Mercor is having quite the year. Six months after dealing with a data breach and contractor lawsuits, the AI training company announced it has crossed a $2 billion annualized revenue run rate — a 100 percent jump in just four months — and is acquiring Deeptune, a startup that specializes in training AI agents.
The moves come as the company explores a new funding round that sources say could value it at $20 billion, double the $10 billion it commanded during a $350 million Series C last October. Founder and CEO Brendan Foody posted on X that the company has already received a term sheet at the higher valuation, though the talks are still in early stages.

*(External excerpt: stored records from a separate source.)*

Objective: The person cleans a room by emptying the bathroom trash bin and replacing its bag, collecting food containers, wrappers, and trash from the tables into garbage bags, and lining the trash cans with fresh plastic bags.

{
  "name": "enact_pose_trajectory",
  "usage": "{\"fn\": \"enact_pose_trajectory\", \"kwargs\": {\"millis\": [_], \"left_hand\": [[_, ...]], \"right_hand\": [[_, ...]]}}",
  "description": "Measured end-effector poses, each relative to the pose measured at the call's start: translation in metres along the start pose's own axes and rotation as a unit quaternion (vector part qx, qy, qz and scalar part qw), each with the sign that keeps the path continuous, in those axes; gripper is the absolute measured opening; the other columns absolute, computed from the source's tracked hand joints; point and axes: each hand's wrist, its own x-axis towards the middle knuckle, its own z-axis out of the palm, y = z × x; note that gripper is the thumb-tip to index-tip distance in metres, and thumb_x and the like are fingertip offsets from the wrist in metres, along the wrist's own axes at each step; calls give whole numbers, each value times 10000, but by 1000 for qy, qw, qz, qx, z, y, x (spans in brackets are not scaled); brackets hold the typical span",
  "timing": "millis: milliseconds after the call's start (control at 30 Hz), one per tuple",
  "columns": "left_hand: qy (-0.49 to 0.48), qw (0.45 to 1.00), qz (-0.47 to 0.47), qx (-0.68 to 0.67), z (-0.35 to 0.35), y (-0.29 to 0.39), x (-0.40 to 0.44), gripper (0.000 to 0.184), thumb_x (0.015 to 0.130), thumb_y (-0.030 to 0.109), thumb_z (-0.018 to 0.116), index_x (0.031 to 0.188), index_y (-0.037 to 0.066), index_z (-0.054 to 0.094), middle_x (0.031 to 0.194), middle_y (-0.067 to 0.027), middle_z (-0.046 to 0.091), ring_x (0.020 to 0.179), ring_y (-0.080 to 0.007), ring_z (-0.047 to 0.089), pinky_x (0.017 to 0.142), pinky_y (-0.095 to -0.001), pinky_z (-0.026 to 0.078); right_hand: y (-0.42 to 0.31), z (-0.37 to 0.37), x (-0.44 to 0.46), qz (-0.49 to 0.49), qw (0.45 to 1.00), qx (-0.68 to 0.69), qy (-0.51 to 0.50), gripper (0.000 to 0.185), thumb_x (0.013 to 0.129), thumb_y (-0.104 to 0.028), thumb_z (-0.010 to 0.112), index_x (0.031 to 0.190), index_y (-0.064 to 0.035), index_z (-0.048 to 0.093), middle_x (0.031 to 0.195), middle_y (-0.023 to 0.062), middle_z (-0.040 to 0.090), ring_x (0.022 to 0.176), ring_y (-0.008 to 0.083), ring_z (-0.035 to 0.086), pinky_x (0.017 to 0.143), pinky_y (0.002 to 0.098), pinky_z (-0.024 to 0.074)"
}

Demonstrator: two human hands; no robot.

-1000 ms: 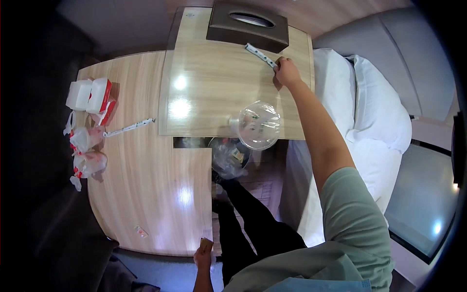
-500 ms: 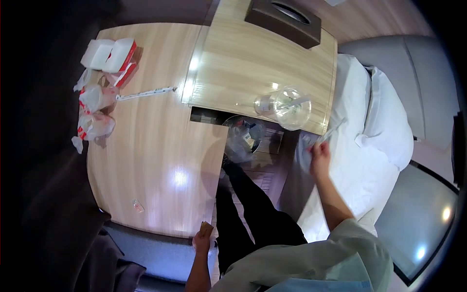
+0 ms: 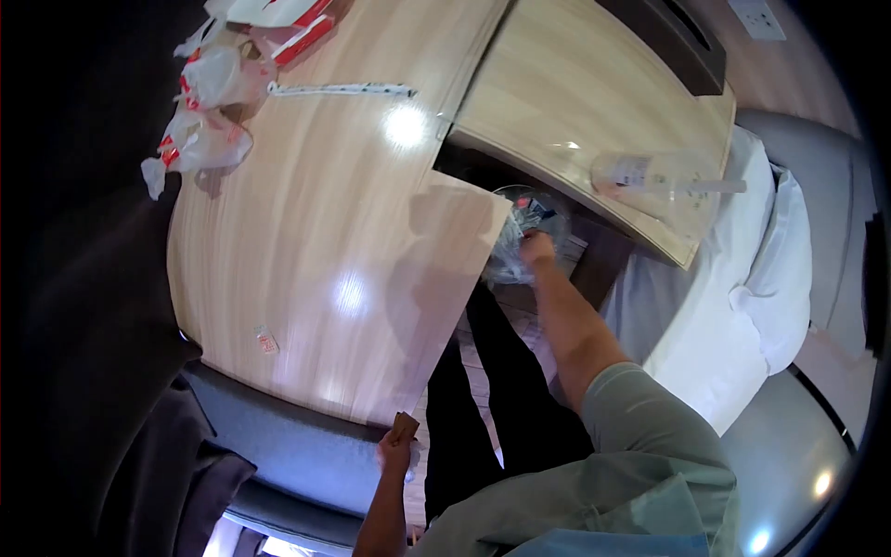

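Note:
My left hand is closed round a small folded brown piece, perhaps paper or card, beside the table's front edge. Something pale shows just under that hand. My right hand reaches down to a bin lined with a clear plastic bag, in the gap between the table and the cabinet. Its fingers look closed, and whatever they hold is hidden. Mixed rubbish lies in the bin. On the cabinet edge near my right arm is a clear plastic cup with a straw.
The wooden table carries bagged drinks, a red-and-white food box, a wrapped straw and a small packet. A dark tissue box stands on the cabinet. A bed with white bedding is at right.
My right hand has moved left from beside the bed to the bin. The view has shifted and turned. My left hand still holds the brown piece.

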Motion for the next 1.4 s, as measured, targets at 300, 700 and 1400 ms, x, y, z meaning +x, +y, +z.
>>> {"fn": "enact_pose_trajectory", "kwargs": {"millis": [300,700,1400], "left_hand": [[1,979,201,36,83,-183,86,410,698,448,629,903,94,646,818,-174,626,799,-318,609,679,-396,465],[21,988,-55,-146,17,-68,-17,462,741,515,539,940,107,627,858,-204,604,862,-346,587,713,-412,465],[40,977,30,-208,-3,-108,-20,376,776,350,566,884,-5,628,882,-198,621,873,-305,606,723,-347,466]], "right_hand": [[-1,-38,-25,1,998,15,65,219,763,-219,536,863,-32,591,752,192,610,726,333,603,630,414,468],[-264,-19,-217,-389,851,302,-181,185,819,-128,570,979,-38,554,874,100,587,713,171,601,643,281,495],[-145,-6,-213,-175,923,341,5,105,874,-178,519,850,-80,489,680,-14,490,576,77,461,498,223,396]]}}
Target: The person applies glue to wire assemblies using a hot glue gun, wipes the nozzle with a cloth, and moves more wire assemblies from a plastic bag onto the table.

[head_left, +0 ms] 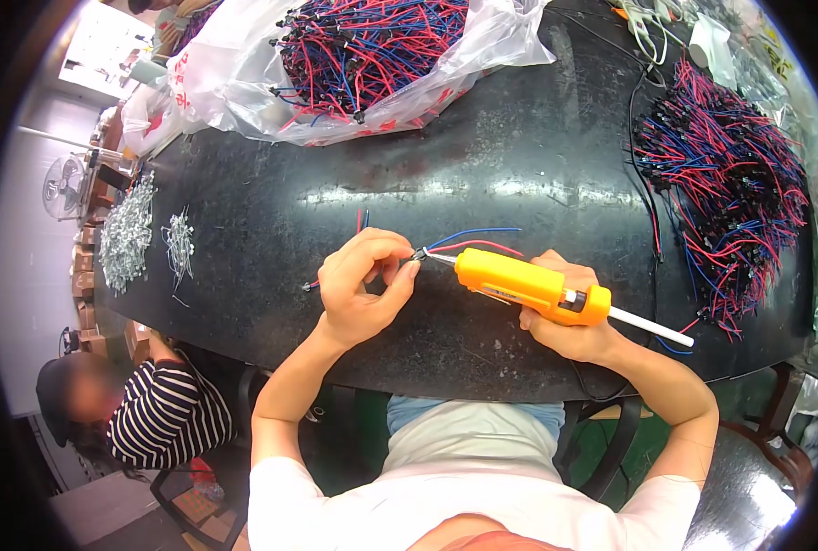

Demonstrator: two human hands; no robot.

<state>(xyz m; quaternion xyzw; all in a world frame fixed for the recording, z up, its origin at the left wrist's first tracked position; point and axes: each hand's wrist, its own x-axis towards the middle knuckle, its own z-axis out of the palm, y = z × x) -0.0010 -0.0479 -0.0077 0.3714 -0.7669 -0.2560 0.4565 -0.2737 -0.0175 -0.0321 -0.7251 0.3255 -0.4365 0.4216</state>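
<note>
In my left hand (365,280), thumb and forefinger pinch a small black connector (419,254) with one blue wire and one red wire running off to the right. My right hand (570,317) wraps round a yellow hot glue gun (510,278). Its nozzle points left and meets, or nearly meets, the connector. A white glue stick (652,326) sticks out of the gun's back end. Just behind and beside my left hand lie more red and blue wire ends (361,220), partly hidden by the fingers.
A plastic bag (230,87) at the back holds a heap of red and blue wires (372,46). Another wire pile (730,174) covers the right side. White small parts (128,234) lie at left on the black table (519,138). A person (166,413) in stripes sits lower left.
</note>
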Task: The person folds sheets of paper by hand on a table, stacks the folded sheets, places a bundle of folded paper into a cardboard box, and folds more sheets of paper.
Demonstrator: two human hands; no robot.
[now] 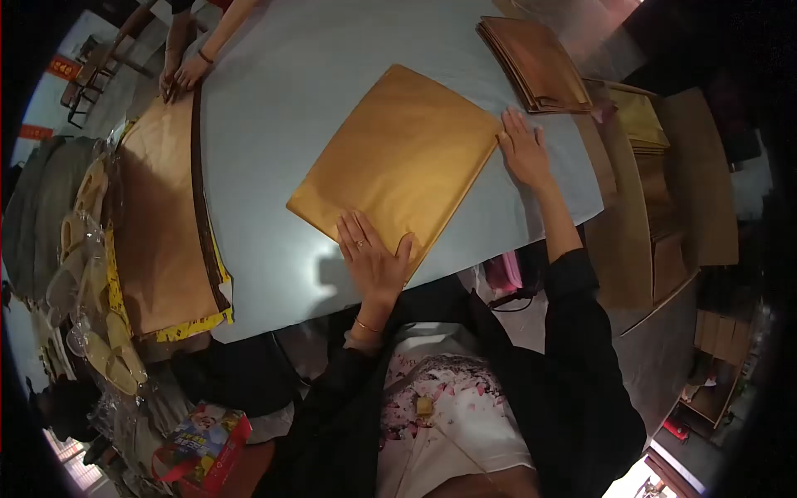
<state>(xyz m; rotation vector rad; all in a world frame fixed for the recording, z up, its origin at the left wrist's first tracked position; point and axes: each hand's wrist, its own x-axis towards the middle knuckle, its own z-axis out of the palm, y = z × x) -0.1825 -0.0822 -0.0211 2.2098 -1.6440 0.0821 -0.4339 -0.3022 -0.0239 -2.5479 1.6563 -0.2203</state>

The Deeptune acquisition brings the entire Deeptune team aboard, signaling that Mercor is looking beyond simple data labeling and into the fast-moving market for AI agent training — a space where models need to learn not just what to say, but how to act. The deal was announced Thursday alongside the revenue milestone.
Mercor’s rapid growth and aggressive expansion suggest the company has put a difficult spring behind it. In April, the startup disclosed a data breach and faced multiple lawsuits from contractors. But if the revenue numbers are any indication, those setbacks haven’t slowed its business momentum.
By targeting a $20 billion valuation just nine months after its last round, Mercor is betting that the market for AI training infrastructure — from datasets to agent behavior — will only grow larger as more companies race to deploy AI agents in production.